Ageing as a woman is very different from ageing as a man. While men become “even more attractive” when they get older, us women tend to mostly disappear. What happens to us after a certain age, do we become invisible? Invisibility may be better than what we have to listen to if we are being noticed. The pressure relating to ageing and the beauty ideals are definitely different. Let’s look at one of the most famous newspapers and their coverage – the Daily Mail: “Letizia of Spain showed she wasn’t afraid to embrace her greying locks today”. The very same newspaper called Colin Farrell a “silver fox” when he went to get his morning coffee. I do not think that I need to explain a lot here. How can it be that women are being criticised for how we look when we get older while men are being applauded? Letizia of Spain is “not afraid” to show her grey streaks. Are we supposed to be afraid? Because we know that we are definitely not seen “silver foxes”, instead our grey hair is seen as a sign of defeat? A sign that we have given up?

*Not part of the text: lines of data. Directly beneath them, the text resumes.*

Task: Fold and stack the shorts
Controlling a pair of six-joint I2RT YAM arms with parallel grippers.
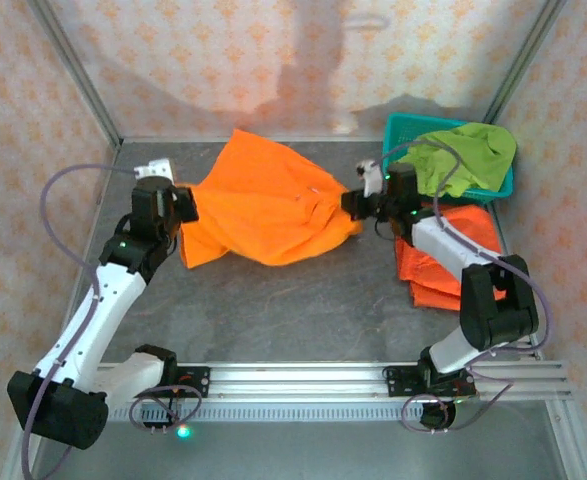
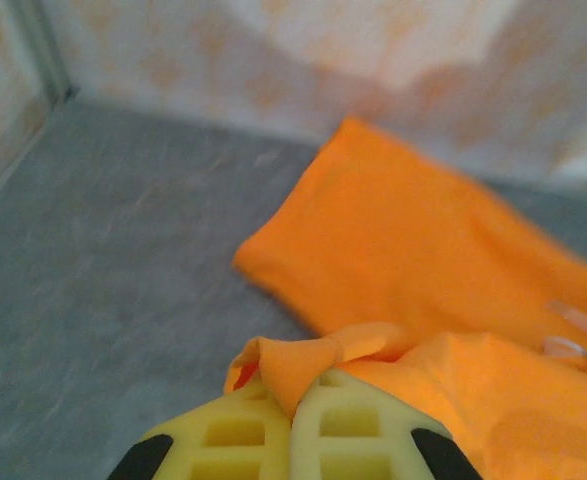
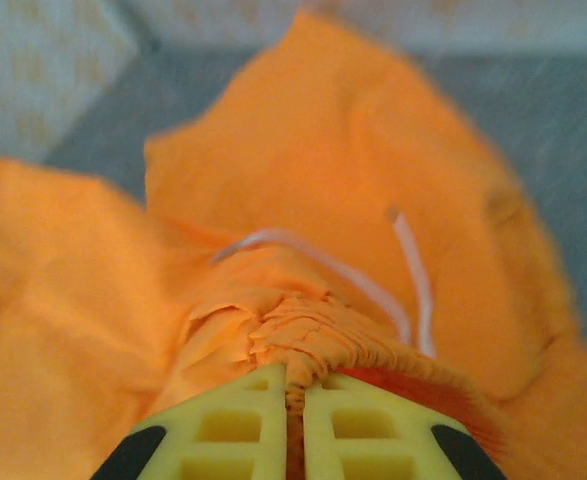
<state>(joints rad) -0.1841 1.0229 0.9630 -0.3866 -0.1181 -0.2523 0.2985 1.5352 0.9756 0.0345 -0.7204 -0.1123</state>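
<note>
Left gripper (image 2: 291, 400) is clamped on an edge fold of the bright orange cloth shorts (image 1: 263, 205). The right gripper (image 3: 295, 385) pinches their gathered elastic waistband (image 3: 313, 335). The shorts are stretched between them over the grey table (image 1: 273, 300). Folding cleanly likely calls for even tension and a flat lay first.

Bright orange shorts (image 1: 268, 210) on a mottled grey table (image 1: 273, 300)
Lime-green shorts (image 1: 468, 155), teal basket (image 1: 398, 126), whitish drawstring (image 3: 411, 270) — walls (image 1: 223, 60) cream, seemingly with a small orange floral print.
</note>
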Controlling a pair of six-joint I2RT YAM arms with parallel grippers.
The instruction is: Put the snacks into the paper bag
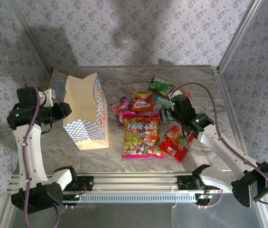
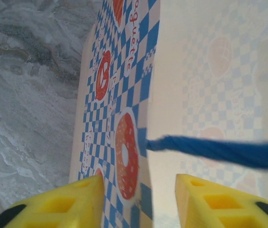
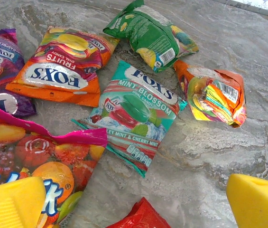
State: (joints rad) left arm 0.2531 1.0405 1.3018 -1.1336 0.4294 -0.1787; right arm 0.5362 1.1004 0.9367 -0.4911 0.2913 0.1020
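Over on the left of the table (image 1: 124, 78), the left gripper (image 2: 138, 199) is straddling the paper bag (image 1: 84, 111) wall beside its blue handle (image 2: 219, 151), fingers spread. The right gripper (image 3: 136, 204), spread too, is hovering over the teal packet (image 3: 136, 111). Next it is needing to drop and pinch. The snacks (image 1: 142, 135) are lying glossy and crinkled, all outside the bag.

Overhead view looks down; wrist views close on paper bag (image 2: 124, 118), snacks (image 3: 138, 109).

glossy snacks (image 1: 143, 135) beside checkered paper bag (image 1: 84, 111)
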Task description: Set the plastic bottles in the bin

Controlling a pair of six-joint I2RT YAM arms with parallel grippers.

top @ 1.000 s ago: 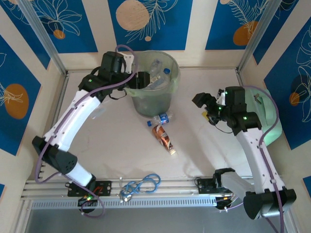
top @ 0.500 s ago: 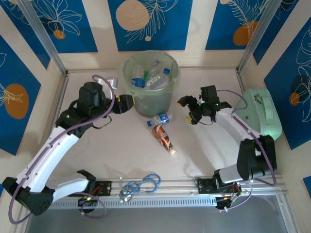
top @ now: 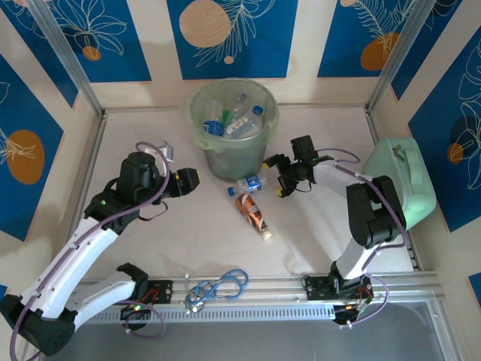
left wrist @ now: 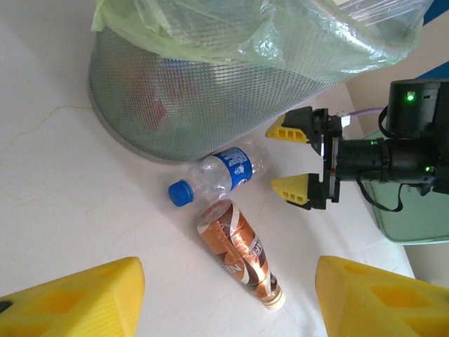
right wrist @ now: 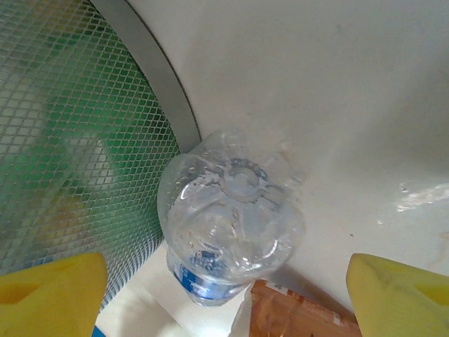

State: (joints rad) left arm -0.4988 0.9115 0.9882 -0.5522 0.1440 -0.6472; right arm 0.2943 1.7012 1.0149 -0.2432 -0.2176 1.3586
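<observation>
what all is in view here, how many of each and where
bin: one, mesh with pale-green liner, far middle of the table
bottles in bin: several, exact count unclear, mostly clear, some blue caps, inside the bin
clear bottle: one, clear with blue cap and label, lying beside the bin's base
brown bottle: one, brown-orange with pale cap, lying just nearer than the clear bottle
cable: one, blue, coiled at the near edge
case: one, mint green, right edge of the table
table: one, off-white
left gripper: one, yellow pads, open, left of the two loose bottles
right gripper: one, yellow pads, open, right of the clear bottle, facing its base
</observation>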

The pressure is not only in the media. I once sat at a café and overheard a young waiter talking to a friend about his girlfriend. “I signed her up for the gym. She needs to get used to it, she may look OK now, but once they reach 20, they become fat and I don’t want a fat girlfriend.” Try to ignore the blatant sexism in his remark (instead of a tip, he got a very “friendly” comment). Nevertheless, what it shows is that women seem to have some kind of “expiration date”. Whether it is 20, 30, 40, whatever, we are always pressured into searching for some kind of fountain of youth.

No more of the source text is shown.